»»
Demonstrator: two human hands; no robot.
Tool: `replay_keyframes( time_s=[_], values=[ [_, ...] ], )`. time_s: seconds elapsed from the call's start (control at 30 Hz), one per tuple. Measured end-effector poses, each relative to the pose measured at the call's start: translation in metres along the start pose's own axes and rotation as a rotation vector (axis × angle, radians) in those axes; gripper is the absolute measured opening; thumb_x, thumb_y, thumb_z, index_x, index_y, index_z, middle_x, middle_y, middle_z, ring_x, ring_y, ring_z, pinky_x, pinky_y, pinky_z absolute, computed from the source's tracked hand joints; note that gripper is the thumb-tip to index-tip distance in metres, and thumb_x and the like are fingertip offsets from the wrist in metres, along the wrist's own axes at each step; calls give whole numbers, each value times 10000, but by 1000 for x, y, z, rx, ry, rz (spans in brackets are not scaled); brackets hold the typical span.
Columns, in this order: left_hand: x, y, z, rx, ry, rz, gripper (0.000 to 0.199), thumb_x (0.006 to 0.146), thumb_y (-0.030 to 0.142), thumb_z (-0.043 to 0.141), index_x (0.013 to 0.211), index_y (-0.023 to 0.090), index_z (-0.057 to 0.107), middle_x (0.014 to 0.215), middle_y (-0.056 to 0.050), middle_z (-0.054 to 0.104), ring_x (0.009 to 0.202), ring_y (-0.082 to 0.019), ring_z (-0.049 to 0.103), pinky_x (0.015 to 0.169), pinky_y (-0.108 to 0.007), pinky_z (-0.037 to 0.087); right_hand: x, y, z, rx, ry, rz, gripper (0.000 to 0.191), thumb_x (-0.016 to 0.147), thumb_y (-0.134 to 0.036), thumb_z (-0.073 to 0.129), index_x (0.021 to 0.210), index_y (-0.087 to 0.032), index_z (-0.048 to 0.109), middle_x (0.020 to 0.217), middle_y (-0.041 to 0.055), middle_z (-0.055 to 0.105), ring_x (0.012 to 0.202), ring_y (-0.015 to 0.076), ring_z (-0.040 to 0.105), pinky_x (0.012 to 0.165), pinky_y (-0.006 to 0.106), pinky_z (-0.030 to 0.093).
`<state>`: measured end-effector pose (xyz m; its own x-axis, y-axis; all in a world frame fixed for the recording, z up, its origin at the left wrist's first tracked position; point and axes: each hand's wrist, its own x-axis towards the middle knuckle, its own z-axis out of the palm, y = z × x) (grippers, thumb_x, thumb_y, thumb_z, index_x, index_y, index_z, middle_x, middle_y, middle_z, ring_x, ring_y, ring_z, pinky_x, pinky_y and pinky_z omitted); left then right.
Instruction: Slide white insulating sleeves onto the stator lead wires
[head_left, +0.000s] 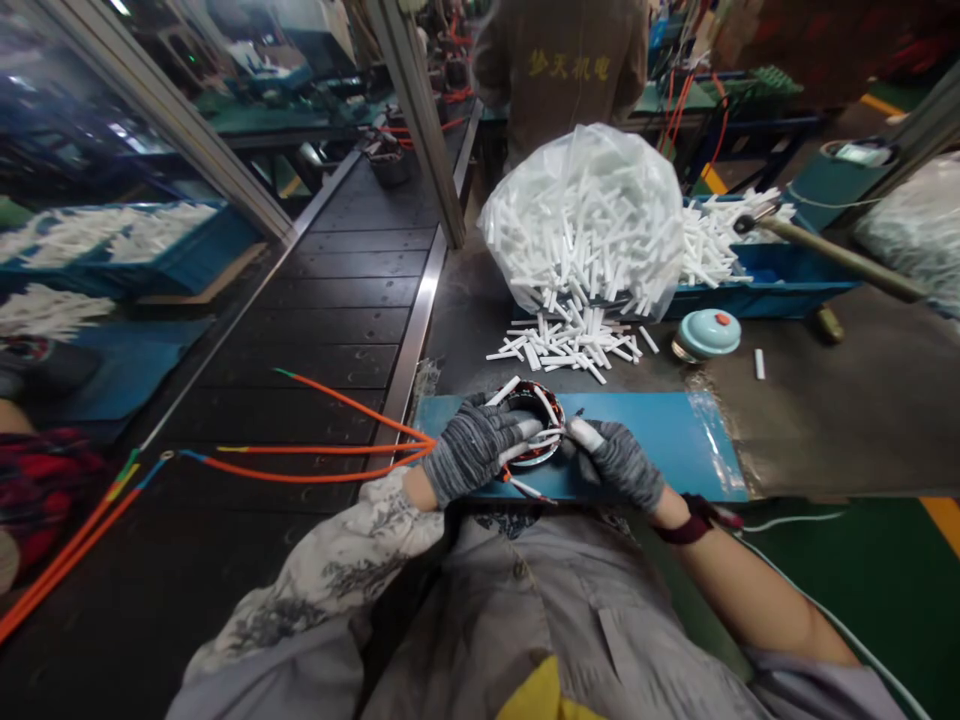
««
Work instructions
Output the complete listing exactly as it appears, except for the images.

Result for this task
Demonstrator: two human hands; no robot.
Tool: `replay_keyframes( time_s=[_], values=[ [_, ...] ], )`. time_s: seconds elapsed from the call's start (control at 30 Hz), one per tuple. Measured end-effector poses, each relative to the pose measured at the call's start: translation in metres along the start pose's own axes and rotation as a rotation vector (axis × angle, radians) in those axes; gripper is the absolute measured opening; thumb_x, thumb_y, thumb_z, index_x, index_y, index_z, middle_x, middle_y, middle_z, ring_x, ring_y, ring_z, pinky_x, pinky_y, pinky_z absolute, computed from the source's tracked hand joints; note that gripper is the thumb-tip to index-tip distance in metres, and thumb_x and the like are fingertip offsets from the wrist in metres, along the wrist's own axes at each step; calls give whole numbers, each value times 10000, but by 1000 for x, y, z, rx, ry, rz (spans in brackets are not scaled); brackets hold the typical span.
Columns, in this order: left_hand: x, y, z, rx, ry, rz, gripper (0.000 to 0.199), thumb_x (0.006 to 0.146), thumb_y (-0.030 to 0.142), thumb_z (-0.043 to 0.141), index_x (0.013 to 0.211), index_y (-0.023 to 0.090), index_z (-0.057 to 0.107), middle_x (0.014 to 0.215), middle_y (-0.056 to 0.050), middle_z (-0.054 to 0.104), ring_x (0.009 to 0.202), ring_y (-0.082 to 0.019), ring_z (-0.049 to 0.103), pinky_x (0.015 to 0.169), pinky_y (-0.108 to 0.007), pinky_z (-0.037 to 0.087); right_hand: x, y, z, rx, ry, rz, gripper (0.000 to 0.191), thumb_x (-0.016 to 0.147), thumb_y (-0.134 to 0.036), thumb_z (-0.073 to 0.129), index_x (0.021 to 0.210), index_y (-0.087 to 0.032), index_z (-0.048 to 0.109), middle_x (0.020 to 0.217), middle_y (-0.041 to 0.055), middle_z (-0.055 to 0.105), ring_x (0.012 to 0.202), ring_y (-0.015 to 0.076), ring_z (-0.040 to 0.105), pinky_x (0.012 to 0.165), pinky_y (-0.006 to 0.106), pinky_z (-0.030 to 0.093).
`<state>`: measured end-effector pose (xyz m; its own x-axis, y-axis; all in a world frame fixed for the recording, z up, its origin at the left wrist's first tracked position; point and axes: each hand's wrist, its own x-axis towards the middle knuckle, its own z-axis out of the palm, y = z × x) (grippers, thumb_x, thumb_y, thumb_z, index_x, index_y, index_z, middle_x, middle_y, middle_z, ring_x, ring_y, ring_z, pinky_x, pinky_y and pinky_z omitted); left then right.
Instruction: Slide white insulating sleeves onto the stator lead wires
[head_left, +0.000s] 

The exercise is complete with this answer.